Mas, para o presidente da Asbia, Lino Rodrigues Filho, ainda há um campo para ser explorado. “Na área de leite existem 22 milhões de matrizes e na de corte, 70 milhões, no total apenas 8% destas são inseminadas. O número não a chega 1% do total de pecuaristas. O que falta é a divulgação dos resultados do uso desta tecnologia e de uma cultura de fidelização dos clientes, para garantir o sucesso do trabalho. Este é o nosso desafio”, diz o presidente da Asbia, que agrega 17 empresas de inseminação artificial.

Para o gerente administrativo da CRV Lagoa, Antonio Esteves, a propaganda é alma do negócio. “Hoje, já existem kits para facilitar o investimento inicial, forma de pagamento, disponibilidade de mão-de-obra capacitada e cursos nas centrais de coleta. O mais importante é começar bem um trabalho para que a empresa não caia no descrédito e os pecuaristas também parem com a técnica de inseminar”, diz.

Pensando no futuro

Para alavancar a tecnologia, a aproximação entre os elos das cadeias da carne e de lácteos e a disseminação de novas práticas, como a Inseminação Artificial em Tempo Fixo (IATF), favorecem o aumento das vendas. “Acredita-se que, em 2009, a demanda de sêmen para IATF já tenha superado dois milhões de doses. É uma prática que vem crescendo e se mostra interessante, mesmo para quem não tem prática de inseminação. As vantagens da técnica: são o aumento do número de bezerros de IA, aceleração ao melhoramento genético e possibilidade de nascimento e desmame em épocas mais favoráveis ao bezerro e padronização dos lotes, obtenção de melhores preços na venda”, diz o presidente da Asbia.

Já na opinião de Márcio Nery, da ABS Pecplan, a IATF é a principal alavanca do uso da técnica no gado de corte e o principal benefício está em facilitar o uso da técnica em grandes rebanhos e uma adequação às necessidades de uma estação de monta. “No gado de leite, o uso de técnicas simples e largamente testadas”, acrescenta Nery.
Para o gerente da Alta Genetics, Heverardo Rezende de Carvalho. “Sem dúvida, a IATF veio possibilitar que grandes rebanhos e fazendas enormes passam a inseminar com facilidade. Com isto, há uma série de vantagens econômicas, entre elas, a redução de custo”, conta.

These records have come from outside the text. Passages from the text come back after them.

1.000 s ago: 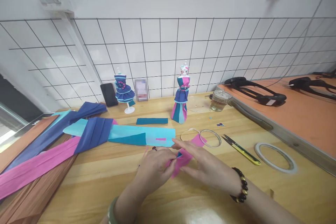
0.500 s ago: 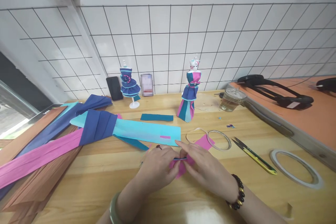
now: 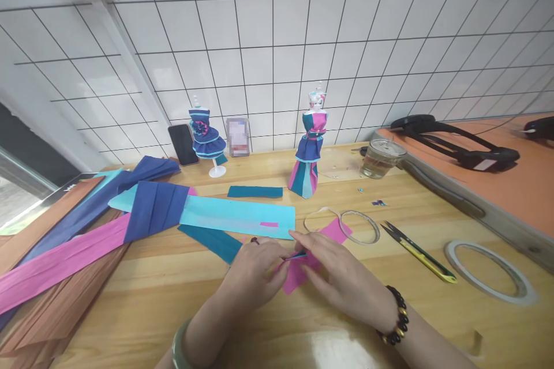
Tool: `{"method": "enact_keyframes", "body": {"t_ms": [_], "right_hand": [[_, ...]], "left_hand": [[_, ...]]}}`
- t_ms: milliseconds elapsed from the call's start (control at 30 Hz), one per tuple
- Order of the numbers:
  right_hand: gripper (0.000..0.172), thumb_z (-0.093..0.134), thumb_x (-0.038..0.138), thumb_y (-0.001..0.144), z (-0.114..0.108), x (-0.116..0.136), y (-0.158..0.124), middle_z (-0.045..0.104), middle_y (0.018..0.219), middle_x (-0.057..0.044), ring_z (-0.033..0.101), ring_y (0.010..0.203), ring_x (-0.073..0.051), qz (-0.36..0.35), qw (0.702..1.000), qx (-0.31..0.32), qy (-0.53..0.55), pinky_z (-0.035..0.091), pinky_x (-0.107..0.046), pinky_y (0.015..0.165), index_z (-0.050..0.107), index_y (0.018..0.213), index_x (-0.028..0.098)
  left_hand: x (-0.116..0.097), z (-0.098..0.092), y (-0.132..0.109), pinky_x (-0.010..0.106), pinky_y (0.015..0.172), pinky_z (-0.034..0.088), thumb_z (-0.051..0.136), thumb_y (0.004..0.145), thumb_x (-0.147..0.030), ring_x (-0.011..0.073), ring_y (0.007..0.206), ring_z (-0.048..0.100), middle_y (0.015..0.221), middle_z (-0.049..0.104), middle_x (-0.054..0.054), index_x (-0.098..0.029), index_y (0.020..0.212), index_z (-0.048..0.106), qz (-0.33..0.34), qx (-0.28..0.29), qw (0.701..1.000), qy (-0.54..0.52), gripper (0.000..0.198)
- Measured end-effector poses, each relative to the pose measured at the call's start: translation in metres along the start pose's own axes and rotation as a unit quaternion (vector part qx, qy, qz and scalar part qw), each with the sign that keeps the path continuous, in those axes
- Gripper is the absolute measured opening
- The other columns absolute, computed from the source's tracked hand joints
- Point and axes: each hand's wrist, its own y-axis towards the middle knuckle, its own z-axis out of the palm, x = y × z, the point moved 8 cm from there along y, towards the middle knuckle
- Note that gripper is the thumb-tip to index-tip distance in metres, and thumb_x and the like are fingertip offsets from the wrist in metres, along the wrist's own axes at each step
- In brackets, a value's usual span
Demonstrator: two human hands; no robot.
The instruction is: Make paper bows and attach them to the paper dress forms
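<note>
Pink paper piece [image 3: 298,274] lies on the wooden table [image 3: 173,300], just below the light-blue strip [image 3: 236,217]. Left hand [image 3: 255,274] and right hand [image 3: 341,277] pinch its top fold; folding looks begun, unfinished, tape ring [image 3: 491,271] untouched.

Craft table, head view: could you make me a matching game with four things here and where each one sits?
Things:
1 phone
2 glass jar
3 snips
4 pink paper

Places:
A between both hands
B leaning on the tiled wall
C beside the orange table's edge
D between two tape rings

Pairs: 1-B, 2-C, 3-D, 4-A
</note>
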Motion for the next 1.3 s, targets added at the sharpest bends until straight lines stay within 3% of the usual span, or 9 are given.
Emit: {"method": "enact_keyframes", "body": {"t_ms": [133,500,733,1033,1167,1300], "right_hand": [[0.062,0.046,0.008,0.079,-0.002,0.001,0.0,0.053,0.117,-0.009,0.047,0.108,-0.022,-0.003,1.0,0.002,0.003,0.04,-0.045,0.094,0.026,0.135,0.023],[0.059,0.043,0.006,0.082,0.001,-0.001,0.0,0.062,0.097,-0.004,0.054,0.092,-0.019,-0.005,1.0,-0.005,0.017,0.041,-0.045,0.09,0.026,0.135,0.024],[0.058,0.043,0.007,0.082,-0.001,0.0,0.0,0.063,0.096,-0.005,0.055,0.091,-0.019,-0.007,0.999,-0.026,0.023,0.044,-0.041,0.085,0.027,0.135,0.024],[0.056,0.043,0.006,0.082,-0.004,0.008,0.003,0.064,0.089,-0.005,0.057,0.085,-0.02,-0.006,0.999,-0.037,0.036,0.048,-0.038,0.076,0.031,0.134,0.024],[0.055,0.046,0.007,0.08,-0.004,0.003,0.003,0.063,0.096,-0.004,0.058,0.09,-0.018,0.02,0.994,-0.038,0.101,0.048,-0.036,0.08,0.035,0.131,0.025],[0.043,0.051,0.011,0.079,-0.002,-0.004,0.004,0.062,0.104,-0.006,0.058,0.094,-0.017,0.064,0.98,-0.035,0.183,0.05,-0.032,0.08,0.047,0.12,0.022]], "left_hand": [[-0.002,0.003,0.0,0.028,0.064,0.041,0.046,0.076,-0.01,0.0168,0.071,0.058,0.074,0.067,0.002,-0.02,0.081,0.062,0.011,0.018,1.0,0.008,0.019],[0.001,0.008,-0.002,0.027,0.065,0.041,0.045,0.078,-0.014,0.0161,0.07,0.057,0.07,0.065,0.001,-0.021,0.074,0.061,-0.006,0.04,0.999,0.025,0.018],[0.001,0.002,-0.001,0.029,0.074,0.043,0.049,0.076,-0.015,0.0178,0.084,0.059,0.092,0.068,0.0,-0.025,0.097,0.058,-0.033,0.03,0.998,-0.043,0.025],[0.0,0.013,0.001,0.029,0.066,0.043,0.046,0.076,-0.013,0.019,0.077,0.058,0.076,0.066,0.003,-0.02,0.08,0.06,-0.008,0.06,0.998,0.035,0.017],[-0.001,0.013,0.001,0.03,0.069,0.044,0.045,0.078,-0.013,0.0186,0.08,0.059,0.08,0.067,0.003,-0.02,0.078,0.059,0.014,0.05,0.998,0.047,0.016],[-0.005,0.01,0.0,0.028,0.068,0.044,0.044,0.08,-0.014,0.017,0.079,0.059,0.084,0.068,0.002,-0.02,0.078,0.058,0.03,0.041,0.998,0.043,0.016]]}}
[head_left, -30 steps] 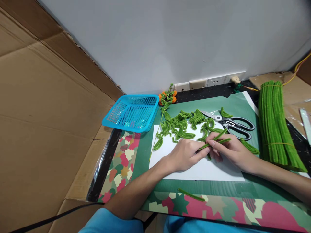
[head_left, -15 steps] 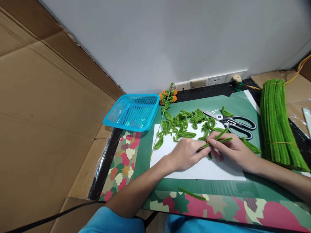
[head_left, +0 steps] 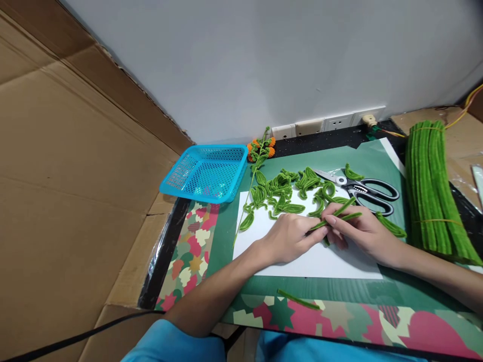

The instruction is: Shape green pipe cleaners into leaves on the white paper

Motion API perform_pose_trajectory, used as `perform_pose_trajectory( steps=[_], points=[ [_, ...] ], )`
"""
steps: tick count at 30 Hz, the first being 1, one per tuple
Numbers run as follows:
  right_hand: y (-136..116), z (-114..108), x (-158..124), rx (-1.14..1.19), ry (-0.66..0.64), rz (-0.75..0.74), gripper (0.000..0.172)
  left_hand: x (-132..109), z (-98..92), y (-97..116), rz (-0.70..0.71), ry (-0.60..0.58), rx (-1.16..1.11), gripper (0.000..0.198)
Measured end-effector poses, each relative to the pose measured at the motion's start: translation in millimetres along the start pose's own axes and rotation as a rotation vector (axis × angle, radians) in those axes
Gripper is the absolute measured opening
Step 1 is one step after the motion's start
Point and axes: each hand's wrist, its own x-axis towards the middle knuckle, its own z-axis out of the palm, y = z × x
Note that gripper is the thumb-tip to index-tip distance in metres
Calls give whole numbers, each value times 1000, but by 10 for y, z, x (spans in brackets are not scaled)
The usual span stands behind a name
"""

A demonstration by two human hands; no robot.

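Observation:
Over the white paper (head_left: pixel 264 256), my left hand (head_left: pixel 290 237) and my right hand (head_left: pixel 356 229) meet with their fingertips together. Both pinch a green pipe cleaner (head_left: pixel 344 207), whose two ends stick out to the upper right past my right fingers. Part of it is hidden behind the fingers. Just beyond my hands lie several green pipe-cleaner leaves (head_left: pixel 279 186), bent into loops and curls. Scissors (head_left: pixel 358 190) with black and grey handles rest behind my right hand, blades slightly apart. One loose pipe cleaner piece (head_left: pixel 298 300) lies near the front edge of the table.
A blue plastic basket (head_left: pixel 206 196) stands at the back left. Beside it lies a pipe-cleaner stem with orange flowers (head_left: pixel 267 146). On the right is a large banded bundle of green pipe cleaners (head_left: pixel 433 191). Wall sockets (head_left: pixel 313 128) line the back; cardboard (head_left: pixel 75 176) walls the left side.
The view has shifted very slightly. My hands keep the same pinch on the pipe cleaner, with no clear movement.

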Motion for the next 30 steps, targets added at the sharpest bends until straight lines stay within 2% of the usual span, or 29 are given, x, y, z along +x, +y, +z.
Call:
perform_pose_trajectory(
  steps=[30],
  points=[
    [-42, -6, -5, -33, 18, 2, 51, 11, 2, 4, -4, -29, 1, 44]
  ],
)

Outra tecnologia de ponta que deve favorecer as vendas será o sêmen sexado [onde acontecem a escolha do sexo dos animais], puxado principalmente pelo bom momento da cadeia produtiva de leite (pela primeira vez nos últimos 10 anos, o volume de vendas de sêmen de raças leiteiras foi praticamente o mesmo do negociado para as de corte). O presidente da Asbia, cita ainda que a preocupação com a rastreabilidade é outro fator indiretamente positivo, pois a utilização de sêmen facilita o processo de identificação. “O sêmen sexado é uma tecnologia fantástica para aumentar a produtividade, pois é o produtor terá a certeza que nascerão mais fêmeas (no caso da pecuária leiteira) ou mais machos (na pecuária de corte)”, cita o gerente administrativo da CRV Lagoa, Antonio Esteves.

O otimismo do setor também está embasado em um outro fator. Empresas que visam à qualidade do produto estão trabalhando junto à atividade primária [os produtores] para que este invista na inseminação. “Quando mais gente for para o campo e mostrar as tecnologias da inseminação, isto será positivo para todo mundo”, conclui Heverardo Rezende de Carvalho, da Alta Genetics, confiante no cenário positivo a longo prazo.